The following was given as the keynote address for the 2020 NLSC Virtual Sessions held on June 26, 2020.
Think back to those formative years of middle school. For some, it was a time of innocence, youth and lots of fun. For me, however, it was the darkest time of my life. My middle school years were filled with self-doubt and loathing. I felt hopeless and alone. But I can see today how that time also served to forge me into the person before you.
It started in sixth grade. I was tall, scrawny and a bit of a nerd. I probably looked as if I was a character pulled out of a stereotypical coming-of-age movie. Classes were easy for me, but that made it worse and drew attention from some kids at my school.
These were kids who found pleasure in tormenting others. They harassed me, they cussed at me, and they called me embarrassing names. I tried to ignore it, but it was so hard and humiliating. Eventually, they escalated from name calling to stealing my stuff. They broke the lock on my gym locker and stole my clothes. I never found most of the clothes … except, I did find my new basketball shoes sitting in a recently used urinal.
It was so humiliating. I talked to my school counselors as we are always told to do, but the bullies got nothing more than a slap on the wrists. I felt hopeless. I couldn’t figure out why they picked on me, tormented me. Because they saw me as worthless, I began to see myself as worthless. Some days, I would go home from school and sit in my room until I cried myself to sleep.
One day, my dad came into my room and sat down on the edge of my bed. He told me a graphic story about the way he too was abused by kids when he was in school. My dad had experienced exactly what I was feeling, and he had gotten through it. I never knew this about him.
He reminded me that there are always things that you can’t control, mainly other people’s actions. No matter how hard you try, you may never change another person’s thinking. He challenged me to think about what I could control, specifically the environments I put myself into and my reactions to the bullies.
Now before I go further, I know we all struggle with things in life. For me, it was bullying. But maybe those bullies were also being abused by someone. Most everyone has a story of a time that something terrible was happening to them and they didn’t know how to handle it. This is simply my story.

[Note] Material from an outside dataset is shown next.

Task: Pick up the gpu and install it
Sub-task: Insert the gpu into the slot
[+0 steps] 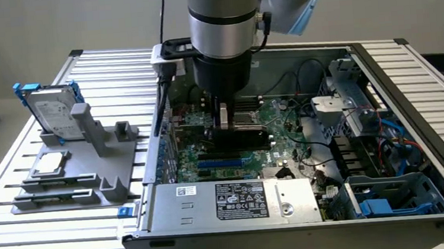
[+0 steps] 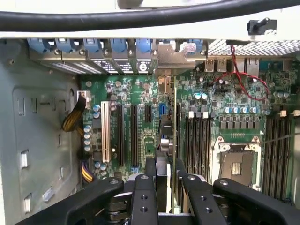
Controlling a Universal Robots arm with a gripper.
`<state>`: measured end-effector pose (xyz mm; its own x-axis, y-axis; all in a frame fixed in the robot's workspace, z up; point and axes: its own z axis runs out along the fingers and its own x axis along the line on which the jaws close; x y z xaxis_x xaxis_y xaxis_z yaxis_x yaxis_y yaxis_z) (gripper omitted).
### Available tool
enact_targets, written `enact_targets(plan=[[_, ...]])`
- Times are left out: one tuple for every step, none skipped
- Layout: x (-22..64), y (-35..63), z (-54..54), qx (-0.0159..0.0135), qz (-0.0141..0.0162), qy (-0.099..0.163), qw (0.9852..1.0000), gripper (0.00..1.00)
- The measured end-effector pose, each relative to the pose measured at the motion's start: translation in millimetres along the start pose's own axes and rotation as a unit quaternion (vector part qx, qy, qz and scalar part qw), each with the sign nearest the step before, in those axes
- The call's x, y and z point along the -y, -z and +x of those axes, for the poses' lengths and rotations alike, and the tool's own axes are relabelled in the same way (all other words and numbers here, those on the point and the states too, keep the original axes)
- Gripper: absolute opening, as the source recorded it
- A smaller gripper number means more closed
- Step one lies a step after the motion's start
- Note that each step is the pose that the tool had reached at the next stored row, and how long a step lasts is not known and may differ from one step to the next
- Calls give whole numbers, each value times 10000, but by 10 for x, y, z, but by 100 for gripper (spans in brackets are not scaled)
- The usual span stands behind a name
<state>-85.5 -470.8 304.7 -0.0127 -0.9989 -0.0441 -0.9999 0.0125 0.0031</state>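
Observation:
My gripper [image 1: 232,119] hangs inside the open computer case [image 1: 409,80], above the green motherboard [image 1: 285,119]. It is shut on the gpu [image 1: 240,138], whose glossy black cover shows just below the fingers. In the wrist view the gpu [image 2: 169,136] is seen edge-on between the black fingers [image 2: 150,176]. Its silver end bracket [image 2: 176,52] reaches the row of rear slot covers. The card stands upright over the motherboard [image 2: 140,93], beside the long black expansion slots [image 2: 134,136]. Whether its edge sits in a slot is hidden.
A grey fixture [image 1: 106,169] at the exterior view's left holds a silver hard drive with blue rails [image 1: 50,111] and a small square processor chip [image 1: 51,163]. The power supply [image 1: 228,201] fills the case's near end. An empty CPU socket [image 2: 233,164] and red wires [image 2: 243,79] lie close to the card.

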Motion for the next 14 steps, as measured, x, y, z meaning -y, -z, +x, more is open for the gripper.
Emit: enact_targets(plan=[[-10, -14, 1, 0, 2, 0, 10000, 27], [-18, -28, 1, 0, 5, 0, 10000, 27], [-24, -40, 2, 0, 7, 1, 10000, 27], [-27, -48, 3, 0, 8, 1, 10000, 27], [-28, -53, 3, 0, 8, 3, 10000, 27], [-28, -53, 3, -1, 7, 5, 10000, 27], [-28, -53, 3, -1, 7, 6, 10000, 27], [-28, -54, 3, -1, 7, 5, 10000, 27], [-29, -55, 3, 0, 7, 6, 10000, 27], [-28, -60, 3, 1, 8, 6, 10000, 27], [-28, -69, 3, 3, 9, 7, 10000, 27], [-28, -78, 4, 1, 8, 9, 10000, 27], [-28, -92, 4, 0, 8, 12, 10000, 27], [-28, -110, 5, -1, 8, 14, 10000, 27]])
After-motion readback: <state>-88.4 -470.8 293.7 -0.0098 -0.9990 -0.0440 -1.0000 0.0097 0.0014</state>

But here’s how I know my dad’s a genius. His advice worked for me, and it can work for anyone, no matter what the situation. In his fatherly rambling, he hit a few key points that we can all use when we want to take control of a situation.

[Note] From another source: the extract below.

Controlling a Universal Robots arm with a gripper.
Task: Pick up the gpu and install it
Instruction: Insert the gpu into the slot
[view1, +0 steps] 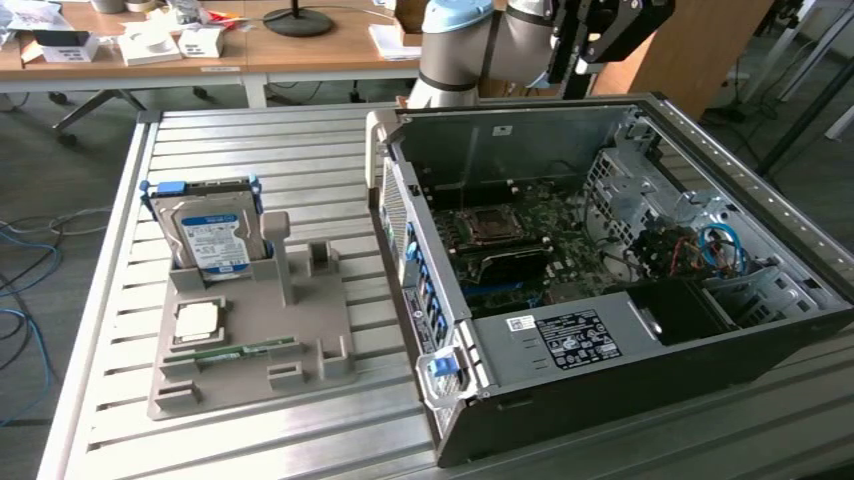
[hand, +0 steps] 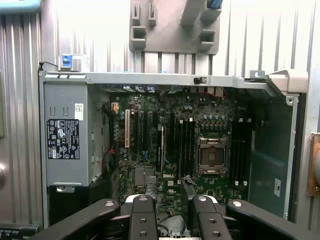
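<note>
Ribbed metal, matt plastic, bare circuit board.
Dull grooved aluminium bench (view1: 267, 140); matt grey plastic holder (view1: 254, 350); brushed steel case (view1: 641, 400); glossy black pincer (hand: 170, 220).

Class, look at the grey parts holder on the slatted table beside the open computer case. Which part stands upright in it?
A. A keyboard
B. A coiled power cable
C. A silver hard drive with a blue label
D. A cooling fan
C: the hard drive, silver with a blue label, stands on edge in a slot of the grey holder, at the exterior view's left of the open computer case.
</note>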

First, stop blaming other people or things. When I find myself falling into a cycle of blame, it’s sometimes because I don’t want to think about my own actions and look for a solution. I learned that blaming people is an excuse to not analyze the issue at hand. If you want a situation to change, you have to take a step back and understand what is in your control.
Second, Dad told me I needed to stop looking to others for my own self-worth. As a middle schooler, my entire self-worth was defined by what others thought about me. Instead of looking outside of yourself to determine your self-worth, look inward and take action to show people who you are. If you want to be seen as caring and giving, help students who are struggling in class or help with your community food drive. If you want to be seen as dependable, consistently keep your word on deadlines, projects, and promises. If you want to excel academically, put in the effort and be proud of those grades. Doing good and daily demonstrating who you are is a better window into your soul than seeking the opinions of others.

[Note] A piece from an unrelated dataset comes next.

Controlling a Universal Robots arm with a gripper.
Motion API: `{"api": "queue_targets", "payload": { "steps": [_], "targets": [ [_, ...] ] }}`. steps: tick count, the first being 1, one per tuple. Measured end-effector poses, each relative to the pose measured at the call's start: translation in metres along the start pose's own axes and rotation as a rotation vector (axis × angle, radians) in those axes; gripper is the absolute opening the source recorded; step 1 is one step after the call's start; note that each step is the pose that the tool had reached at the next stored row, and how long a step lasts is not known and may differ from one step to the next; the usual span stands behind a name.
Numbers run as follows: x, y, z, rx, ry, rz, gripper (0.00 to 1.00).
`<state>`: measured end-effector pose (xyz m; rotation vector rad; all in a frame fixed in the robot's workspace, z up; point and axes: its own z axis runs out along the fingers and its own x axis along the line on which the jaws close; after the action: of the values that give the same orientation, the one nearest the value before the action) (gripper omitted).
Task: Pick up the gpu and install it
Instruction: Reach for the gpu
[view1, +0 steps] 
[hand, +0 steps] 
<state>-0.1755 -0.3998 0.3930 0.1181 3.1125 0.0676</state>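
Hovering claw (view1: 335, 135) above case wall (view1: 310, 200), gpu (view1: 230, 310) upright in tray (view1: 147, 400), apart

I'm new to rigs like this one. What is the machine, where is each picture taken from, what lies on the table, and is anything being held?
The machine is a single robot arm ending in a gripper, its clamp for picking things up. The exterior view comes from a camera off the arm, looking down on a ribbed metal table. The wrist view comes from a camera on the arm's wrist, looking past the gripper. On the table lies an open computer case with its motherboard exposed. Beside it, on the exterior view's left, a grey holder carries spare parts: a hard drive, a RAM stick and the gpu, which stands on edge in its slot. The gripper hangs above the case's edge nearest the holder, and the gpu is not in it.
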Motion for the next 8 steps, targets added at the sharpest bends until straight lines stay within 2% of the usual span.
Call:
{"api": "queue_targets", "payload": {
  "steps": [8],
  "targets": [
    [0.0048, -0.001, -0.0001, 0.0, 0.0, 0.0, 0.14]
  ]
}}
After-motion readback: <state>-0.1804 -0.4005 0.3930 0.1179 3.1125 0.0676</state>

My dad also told me how important it is to surround yourself with people who care. Struggle is a necessary part of life. It’s the world’s way of forcing us to grow up. It can be hard. It may even seem impossible, but the people around you make a world of difference. I don’t know where I’d be if my father didn’t have that tough conversation with me, or if I had not found a group of like-minded friends to connect with. Humans are made to struggle, but we aren’t meant to struggle alone.
My dad served as a guide for me during that dark time in my life. Not everyone has a guide to keep them moving forward. I challenge you to find that guide for yourself or to be that guiding light for someone else.
We all have within us the power to change our circumstances. To do so, we must first stop blaming others. Next, focus on what we can control. Then, never let others determine our self-worth. Define it for ourselves. And finally, let’s all remember to surround ourselves with people who will support us through it all. When we follow these steps together, we can all get out of the dark.